= EXERCISE =
I need the lines below from the one with "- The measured" down to the one with "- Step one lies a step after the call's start" reproduced exactly, both ends included, and nothing else.

= MATERIAL PROVIDED =
● ● ● ● ●

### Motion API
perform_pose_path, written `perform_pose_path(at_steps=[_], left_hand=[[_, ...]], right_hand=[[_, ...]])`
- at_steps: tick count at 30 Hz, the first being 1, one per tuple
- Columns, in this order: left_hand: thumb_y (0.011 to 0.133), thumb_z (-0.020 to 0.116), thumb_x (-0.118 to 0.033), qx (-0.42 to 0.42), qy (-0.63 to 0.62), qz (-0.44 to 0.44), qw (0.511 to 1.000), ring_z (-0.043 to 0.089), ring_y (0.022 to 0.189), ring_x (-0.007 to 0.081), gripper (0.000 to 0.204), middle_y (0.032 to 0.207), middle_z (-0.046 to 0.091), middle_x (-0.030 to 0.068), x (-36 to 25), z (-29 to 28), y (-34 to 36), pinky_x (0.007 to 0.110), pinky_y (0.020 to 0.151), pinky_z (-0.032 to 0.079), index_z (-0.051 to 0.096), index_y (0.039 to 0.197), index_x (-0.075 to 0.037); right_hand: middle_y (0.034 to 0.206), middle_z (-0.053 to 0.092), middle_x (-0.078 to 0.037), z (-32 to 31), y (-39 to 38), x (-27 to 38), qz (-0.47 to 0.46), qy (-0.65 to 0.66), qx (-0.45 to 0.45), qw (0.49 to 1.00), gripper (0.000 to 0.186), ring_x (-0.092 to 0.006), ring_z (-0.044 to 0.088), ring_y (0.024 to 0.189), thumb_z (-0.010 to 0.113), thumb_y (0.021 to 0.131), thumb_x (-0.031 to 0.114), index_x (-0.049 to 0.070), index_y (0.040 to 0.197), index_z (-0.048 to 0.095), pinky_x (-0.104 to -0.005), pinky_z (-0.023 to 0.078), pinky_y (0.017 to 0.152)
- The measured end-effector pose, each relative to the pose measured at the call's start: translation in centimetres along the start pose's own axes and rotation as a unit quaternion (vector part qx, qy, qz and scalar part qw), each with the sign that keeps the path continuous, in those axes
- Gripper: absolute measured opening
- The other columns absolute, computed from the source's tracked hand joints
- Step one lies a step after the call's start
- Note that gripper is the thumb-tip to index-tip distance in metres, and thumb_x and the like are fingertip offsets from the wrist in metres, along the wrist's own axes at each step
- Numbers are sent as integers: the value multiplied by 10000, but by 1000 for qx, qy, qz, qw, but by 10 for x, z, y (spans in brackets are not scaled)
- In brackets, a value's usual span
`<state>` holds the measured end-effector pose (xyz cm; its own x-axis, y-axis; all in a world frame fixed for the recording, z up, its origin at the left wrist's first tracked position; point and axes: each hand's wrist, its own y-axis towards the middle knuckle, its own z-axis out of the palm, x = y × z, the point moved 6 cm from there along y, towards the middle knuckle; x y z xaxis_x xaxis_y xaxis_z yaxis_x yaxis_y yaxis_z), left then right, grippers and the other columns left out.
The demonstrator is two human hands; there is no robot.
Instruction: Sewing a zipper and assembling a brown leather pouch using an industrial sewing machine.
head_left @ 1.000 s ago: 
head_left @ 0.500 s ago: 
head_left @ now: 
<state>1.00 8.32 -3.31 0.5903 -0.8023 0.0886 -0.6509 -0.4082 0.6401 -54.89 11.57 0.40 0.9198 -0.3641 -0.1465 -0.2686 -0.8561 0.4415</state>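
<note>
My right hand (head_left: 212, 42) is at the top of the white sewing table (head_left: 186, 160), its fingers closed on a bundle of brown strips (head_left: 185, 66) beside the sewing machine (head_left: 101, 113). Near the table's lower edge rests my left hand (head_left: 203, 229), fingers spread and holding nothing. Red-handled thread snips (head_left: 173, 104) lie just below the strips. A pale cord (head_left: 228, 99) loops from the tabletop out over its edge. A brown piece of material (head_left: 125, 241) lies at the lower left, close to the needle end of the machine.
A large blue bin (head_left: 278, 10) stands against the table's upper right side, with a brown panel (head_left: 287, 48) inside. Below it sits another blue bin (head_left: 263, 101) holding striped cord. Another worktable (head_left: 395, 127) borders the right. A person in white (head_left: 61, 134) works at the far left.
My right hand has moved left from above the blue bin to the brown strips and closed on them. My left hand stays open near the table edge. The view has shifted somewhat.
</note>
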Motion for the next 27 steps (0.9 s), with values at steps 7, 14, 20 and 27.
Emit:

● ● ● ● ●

= WRITTEN REPLY =
- The measured end-effector pose, each relative to the pose measured at the call's start: translation in centimetres along the start pose's own axes and rotation as a unit quaternion (vector part qx, qy, qz and scalar part qw), each with the sign that keeps the path continuous, in those axes
- Gripper: absolute measured opening
- The other columns absolute, computed from the source's tracked hand joints
- Step one lies a step after the call's start

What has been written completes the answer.